[Telecentres] RE: [Telecentre's] Basic Telecentre Items
Karin Delgadillo Poepsel
karin at chasquinet.org
Thu Oct 7 19:45:47 BST 2004
Hi Don,
Thanks for your message. I do agree with you and your approach because
that is responding to the dynamic of Australia and the system in place
there. Reading your mail, make me realize that we are fractals of the
system and that means that we live in a systemic society. Communities
responds to the structure of that society that are in place and their
rules. In Ecuador we have grassroots communities, indigenous cofanes
communities as an example, as well as slum areas that are organized as a
community, street children and other type of communities as you explain
when people gather and meet because they have a need or interest. In
this context telecentres plays a role. telecentres, people and community
can not been seen isolated and we need to see in a holistic way. In
your experience remote telecentres is the community. In my experience
as well, community or communal houses are the meeting point and the
telecentre plays a role in it, normaly people do not call telecentre.
They call "jambi huasi" or casa communal, I mean it reflects their
cultural background and reality. I do agree with your concept we are the
telecentre not the telecentre is there, that is why in this concept of
communal house or jambi huasi, computer, loud speaker, mural newspaper
or just the assembly are tools that attends the needs of that community.
You call telecentre, i do call also telecentre in the international
scenario but I do not call telecentre in the local escenario, people
call as they feel responds to their cultural reality. The importance is
to highlight the concept of a telecentre responding to the dynamics of
a community and how digital technologies among others could respond to
the needs of that community. We described a telecentre as: Community
telecentres are powerful tool for supporting community development
through the use of digital technologies linked to their own ways of
communication. Community telecentres represents and experiment in using
digital technologies as tools for human development within a community.
The stress here is on the social use and appropriation of technological
tools and communication tools that responds to the needs and demands of
the community . Community telecentres are places for social encounter
and interaction, for learning, for personal growth and for mobilizing
efforts to address community problems and needs. But the telecentres do
not only respond to the communication and information needs of the
community.
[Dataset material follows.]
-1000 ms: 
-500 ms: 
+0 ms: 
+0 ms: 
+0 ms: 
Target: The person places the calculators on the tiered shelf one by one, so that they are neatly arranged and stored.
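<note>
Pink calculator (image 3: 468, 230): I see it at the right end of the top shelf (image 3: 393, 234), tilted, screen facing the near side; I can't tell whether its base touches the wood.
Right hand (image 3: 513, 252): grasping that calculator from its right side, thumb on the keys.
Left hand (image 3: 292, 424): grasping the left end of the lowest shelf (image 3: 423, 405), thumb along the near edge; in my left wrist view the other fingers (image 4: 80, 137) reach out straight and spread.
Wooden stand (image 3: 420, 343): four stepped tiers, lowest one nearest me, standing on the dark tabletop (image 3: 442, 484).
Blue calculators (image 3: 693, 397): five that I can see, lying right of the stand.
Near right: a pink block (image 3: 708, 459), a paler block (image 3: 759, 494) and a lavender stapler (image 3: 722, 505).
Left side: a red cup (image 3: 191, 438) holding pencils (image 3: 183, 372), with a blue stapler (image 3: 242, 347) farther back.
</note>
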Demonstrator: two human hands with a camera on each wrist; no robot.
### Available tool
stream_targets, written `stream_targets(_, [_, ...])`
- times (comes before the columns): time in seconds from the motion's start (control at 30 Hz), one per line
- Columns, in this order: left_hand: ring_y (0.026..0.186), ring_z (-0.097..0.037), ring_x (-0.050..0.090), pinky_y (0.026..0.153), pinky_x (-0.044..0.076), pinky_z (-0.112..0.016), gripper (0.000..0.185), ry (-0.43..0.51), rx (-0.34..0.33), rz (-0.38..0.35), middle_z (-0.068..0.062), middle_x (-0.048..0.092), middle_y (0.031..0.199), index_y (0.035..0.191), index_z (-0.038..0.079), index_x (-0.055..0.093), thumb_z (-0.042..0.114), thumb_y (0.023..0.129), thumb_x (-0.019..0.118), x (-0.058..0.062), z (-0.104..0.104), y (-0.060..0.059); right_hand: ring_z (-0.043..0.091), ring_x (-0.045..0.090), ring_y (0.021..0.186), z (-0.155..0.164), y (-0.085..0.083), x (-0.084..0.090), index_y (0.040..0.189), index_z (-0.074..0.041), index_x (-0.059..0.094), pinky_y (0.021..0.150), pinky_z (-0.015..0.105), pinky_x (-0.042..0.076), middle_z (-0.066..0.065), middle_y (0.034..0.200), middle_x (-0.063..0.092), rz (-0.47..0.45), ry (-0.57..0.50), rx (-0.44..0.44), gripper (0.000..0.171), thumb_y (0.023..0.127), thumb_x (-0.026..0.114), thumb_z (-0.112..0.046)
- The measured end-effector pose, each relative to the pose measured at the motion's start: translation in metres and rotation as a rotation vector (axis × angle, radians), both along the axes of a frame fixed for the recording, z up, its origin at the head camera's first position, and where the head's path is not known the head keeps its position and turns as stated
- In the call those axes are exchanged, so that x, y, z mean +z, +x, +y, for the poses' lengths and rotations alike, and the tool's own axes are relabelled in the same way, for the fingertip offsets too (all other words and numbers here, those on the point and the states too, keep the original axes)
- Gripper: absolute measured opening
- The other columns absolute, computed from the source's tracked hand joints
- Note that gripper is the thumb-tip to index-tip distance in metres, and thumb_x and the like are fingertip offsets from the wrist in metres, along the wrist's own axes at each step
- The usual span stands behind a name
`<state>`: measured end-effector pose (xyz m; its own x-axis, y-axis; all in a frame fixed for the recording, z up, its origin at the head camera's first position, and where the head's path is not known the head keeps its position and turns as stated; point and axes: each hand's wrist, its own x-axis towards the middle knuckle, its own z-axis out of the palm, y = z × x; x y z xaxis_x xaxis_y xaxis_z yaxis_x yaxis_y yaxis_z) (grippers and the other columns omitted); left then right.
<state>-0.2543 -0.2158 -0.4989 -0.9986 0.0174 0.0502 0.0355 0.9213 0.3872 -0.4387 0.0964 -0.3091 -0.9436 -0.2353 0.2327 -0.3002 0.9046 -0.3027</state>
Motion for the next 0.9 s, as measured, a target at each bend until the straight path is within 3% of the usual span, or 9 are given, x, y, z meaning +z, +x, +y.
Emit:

Instead, they are also an instrument for measuring the impact
telecomnunication tools have in advancing social equity and economic
development at the grassroots.
In remote and impoverished groups in Ecuador and Latin American, people
are thinking how I am going to survive, not I need computers or a
telecentre. 70 percent of the population lives under the line of
poverty, so their needs are focused on how I am going to eat and the
community house is the center or focal point to gather meet and plan. A
telecentre emerge in this concept because internet could be a tool to
attend such demands linked to their own ways of communication if they
got connectivity if they do not got connectivity they find ways on how
digital technologies can be used . Let me explain or describe a story
so people understand better what I mean specially in the concept that
are not the telecentre it is the dynamic. Apparently this is story is
negative but it is not. Sorry for the lenght of the message.
PASTOCALLE: MATANGA AND PUCARA INDIGENOUS COMMUNITY
CATALYSING LIFE-ALTERING CHANGES
This very special story began in February 1998 and continues until
today. In sharing it, I will not mention names because of the sensitive
nature of what is currently going on in the community and because the
women in these indigenous communities requested me to protect their privacy.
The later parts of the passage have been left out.